A torrent of information detonated in Shane's mind-martial cultivation methods, medical arts, mystic techniques…
It was too much. His skull felt like it would split. Everything went black.
When he opened his eyes again, morning sunlight poured gold across a cramped room.
"Where am I?" He jolted upright and took in the surroundings. A cheap motel.
Then he froze. Every sense had sharpened beyond belief. He heard the entire building as if it were in his ear. Even the adult film playing next door sounded like a live feed.
"Divine Sense," he breathed.
Knowledge surged unbidden. The content was new, yet felt inborn, each concept clear as day.
This wasn't a dream. He had received the Ancient Medical Sect's inheritance.
That power had reforged his body and catapulted his cultivation straight to the Foundation Establishment Stage. He had awakened Divine Sense; even with his eyes closed, he perceived everything within five meters.
He turned his head. A tattered cloth sack sat on the bedside table, two bundles of crisp bills inside.
Beside it lay the old man's drinking vessel-a black bottle engraved with archaic patterns, old as time in its aura.
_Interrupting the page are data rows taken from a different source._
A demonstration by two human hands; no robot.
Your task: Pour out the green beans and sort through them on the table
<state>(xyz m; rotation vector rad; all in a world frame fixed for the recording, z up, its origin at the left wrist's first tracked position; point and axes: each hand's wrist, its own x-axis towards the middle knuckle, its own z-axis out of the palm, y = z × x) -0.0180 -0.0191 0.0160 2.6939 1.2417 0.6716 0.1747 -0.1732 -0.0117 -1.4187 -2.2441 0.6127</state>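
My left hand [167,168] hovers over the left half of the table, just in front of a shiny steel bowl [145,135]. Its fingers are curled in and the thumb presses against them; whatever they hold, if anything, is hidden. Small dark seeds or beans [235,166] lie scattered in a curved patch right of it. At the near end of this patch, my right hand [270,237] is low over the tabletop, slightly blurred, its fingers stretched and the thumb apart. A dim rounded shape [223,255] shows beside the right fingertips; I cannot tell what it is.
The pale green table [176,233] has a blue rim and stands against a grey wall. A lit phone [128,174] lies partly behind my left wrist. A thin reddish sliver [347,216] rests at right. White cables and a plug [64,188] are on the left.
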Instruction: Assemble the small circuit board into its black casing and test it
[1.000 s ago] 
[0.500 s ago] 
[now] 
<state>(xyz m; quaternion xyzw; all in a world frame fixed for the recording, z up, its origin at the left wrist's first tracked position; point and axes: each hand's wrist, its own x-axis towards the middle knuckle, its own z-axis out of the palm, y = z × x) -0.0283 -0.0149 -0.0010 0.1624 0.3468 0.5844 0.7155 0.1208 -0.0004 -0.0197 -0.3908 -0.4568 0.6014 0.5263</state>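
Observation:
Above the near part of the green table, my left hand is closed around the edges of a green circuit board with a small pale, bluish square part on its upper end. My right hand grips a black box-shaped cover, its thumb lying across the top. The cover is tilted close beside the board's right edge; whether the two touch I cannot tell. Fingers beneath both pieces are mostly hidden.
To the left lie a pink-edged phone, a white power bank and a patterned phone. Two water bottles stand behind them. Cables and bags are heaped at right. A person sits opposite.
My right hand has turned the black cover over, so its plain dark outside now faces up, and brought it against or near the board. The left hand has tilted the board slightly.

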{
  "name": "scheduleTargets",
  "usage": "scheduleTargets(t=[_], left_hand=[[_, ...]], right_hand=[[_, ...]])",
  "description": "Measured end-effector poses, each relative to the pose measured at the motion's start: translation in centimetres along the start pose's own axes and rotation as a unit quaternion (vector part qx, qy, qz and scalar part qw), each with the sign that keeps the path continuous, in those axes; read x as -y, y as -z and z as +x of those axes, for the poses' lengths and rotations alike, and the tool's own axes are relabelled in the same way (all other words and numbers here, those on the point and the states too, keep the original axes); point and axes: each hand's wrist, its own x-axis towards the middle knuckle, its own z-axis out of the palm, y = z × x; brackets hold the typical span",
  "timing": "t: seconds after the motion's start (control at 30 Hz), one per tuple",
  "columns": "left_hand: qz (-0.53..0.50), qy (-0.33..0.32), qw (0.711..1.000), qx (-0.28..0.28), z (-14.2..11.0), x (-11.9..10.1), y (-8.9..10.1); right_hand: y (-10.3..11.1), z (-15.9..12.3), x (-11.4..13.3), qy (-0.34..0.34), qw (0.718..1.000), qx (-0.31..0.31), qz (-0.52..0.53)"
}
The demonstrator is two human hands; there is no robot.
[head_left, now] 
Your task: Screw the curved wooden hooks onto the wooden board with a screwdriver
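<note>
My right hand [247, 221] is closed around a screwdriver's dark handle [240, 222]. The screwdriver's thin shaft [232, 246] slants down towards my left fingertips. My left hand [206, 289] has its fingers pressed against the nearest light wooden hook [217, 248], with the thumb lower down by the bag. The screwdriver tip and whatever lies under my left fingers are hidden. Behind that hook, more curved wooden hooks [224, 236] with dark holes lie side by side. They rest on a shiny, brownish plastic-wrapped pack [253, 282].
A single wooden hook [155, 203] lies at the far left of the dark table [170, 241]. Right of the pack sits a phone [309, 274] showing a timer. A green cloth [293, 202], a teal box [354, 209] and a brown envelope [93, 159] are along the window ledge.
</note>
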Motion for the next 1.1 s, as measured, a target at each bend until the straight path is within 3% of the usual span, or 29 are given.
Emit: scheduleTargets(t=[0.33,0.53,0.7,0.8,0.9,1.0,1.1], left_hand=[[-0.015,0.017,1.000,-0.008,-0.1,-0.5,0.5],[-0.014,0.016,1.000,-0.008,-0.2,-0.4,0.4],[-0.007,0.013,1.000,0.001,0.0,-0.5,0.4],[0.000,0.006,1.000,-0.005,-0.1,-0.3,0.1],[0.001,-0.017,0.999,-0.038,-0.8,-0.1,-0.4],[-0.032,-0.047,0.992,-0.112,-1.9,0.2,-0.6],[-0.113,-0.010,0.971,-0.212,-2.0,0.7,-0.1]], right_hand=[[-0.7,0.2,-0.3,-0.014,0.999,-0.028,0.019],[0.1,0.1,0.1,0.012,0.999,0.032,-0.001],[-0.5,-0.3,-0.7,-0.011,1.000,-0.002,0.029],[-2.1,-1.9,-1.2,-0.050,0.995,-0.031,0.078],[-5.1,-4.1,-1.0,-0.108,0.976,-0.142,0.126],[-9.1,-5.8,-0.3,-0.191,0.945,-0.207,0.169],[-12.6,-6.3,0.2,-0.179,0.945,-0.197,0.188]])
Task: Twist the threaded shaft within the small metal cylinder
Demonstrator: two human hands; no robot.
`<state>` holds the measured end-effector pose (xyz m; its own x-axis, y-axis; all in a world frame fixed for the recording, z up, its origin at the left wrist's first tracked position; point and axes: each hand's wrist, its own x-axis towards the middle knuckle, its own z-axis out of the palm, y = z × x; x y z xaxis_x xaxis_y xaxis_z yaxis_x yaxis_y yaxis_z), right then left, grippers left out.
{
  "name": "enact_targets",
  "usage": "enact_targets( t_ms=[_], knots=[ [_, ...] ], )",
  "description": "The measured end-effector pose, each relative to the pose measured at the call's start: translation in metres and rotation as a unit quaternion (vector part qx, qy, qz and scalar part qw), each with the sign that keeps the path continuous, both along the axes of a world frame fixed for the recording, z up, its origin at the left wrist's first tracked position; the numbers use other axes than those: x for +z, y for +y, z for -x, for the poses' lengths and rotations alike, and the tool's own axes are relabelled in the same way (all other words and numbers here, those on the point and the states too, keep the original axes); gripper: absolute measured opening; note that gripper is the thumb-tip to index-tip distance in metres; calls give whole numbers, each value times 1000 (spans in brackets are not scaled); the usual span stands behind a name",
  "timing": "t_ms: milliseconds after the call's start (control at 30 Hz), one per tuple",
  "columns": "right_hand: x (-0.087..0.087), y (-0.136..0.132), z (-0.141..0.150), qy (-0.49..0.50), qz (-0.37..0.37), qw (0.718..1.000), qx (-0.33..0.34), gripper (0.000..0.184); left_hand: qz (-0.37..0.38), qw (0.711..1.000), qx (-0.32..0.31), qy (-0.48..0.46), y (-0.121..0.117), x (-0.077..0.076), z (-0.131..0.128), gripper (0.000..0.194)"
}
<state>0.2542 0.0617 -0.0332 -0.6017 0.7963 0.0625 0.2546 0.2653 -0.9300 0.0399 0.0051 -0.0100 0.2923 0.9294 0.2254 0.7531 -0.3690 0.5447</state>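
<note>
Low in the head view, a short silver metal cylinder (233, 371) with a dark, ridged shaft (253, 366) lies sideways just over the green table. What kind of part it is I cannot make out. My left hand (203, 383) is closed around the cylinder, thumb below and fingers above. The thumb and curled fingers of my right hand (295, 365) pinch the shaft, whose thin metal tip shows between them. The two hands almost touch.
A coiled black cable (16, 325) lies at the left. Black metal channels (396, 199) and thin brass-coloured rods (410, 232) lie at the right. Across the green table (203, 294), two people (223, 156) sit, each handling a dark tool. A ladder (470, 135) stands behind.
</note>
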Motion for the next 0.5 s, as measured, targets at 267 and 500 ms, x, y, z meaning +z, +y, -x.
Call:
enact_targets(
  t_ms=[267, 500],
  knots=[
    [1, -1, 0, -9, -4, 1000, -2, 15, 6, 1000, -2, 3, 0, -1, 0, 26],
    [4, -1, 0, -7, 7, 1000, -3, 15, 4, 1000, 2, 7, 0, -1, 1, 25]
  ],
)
He understood. The old man had come to deliver the inheritance. That wasn't some ordinary flask at all, but the divine artifact known as the Demon Refining Bottle.
It had to be a treasure left by his birth parents. But who were they? Why hadn't they come in person?
The thought flickered and died. This wasn't the time.
His sister hovered at death's door. He hadn't paid yesterday; there had been no surgery.
With the Ancient Medical Sect's legacy in hand, he had to save her now.
He stuffed the cash and the Demon Refining Bottle into his canvas bag, bolted out of the motel, bought a pack of silver needles at the pharmacy by the door, and sprinted for the hospital.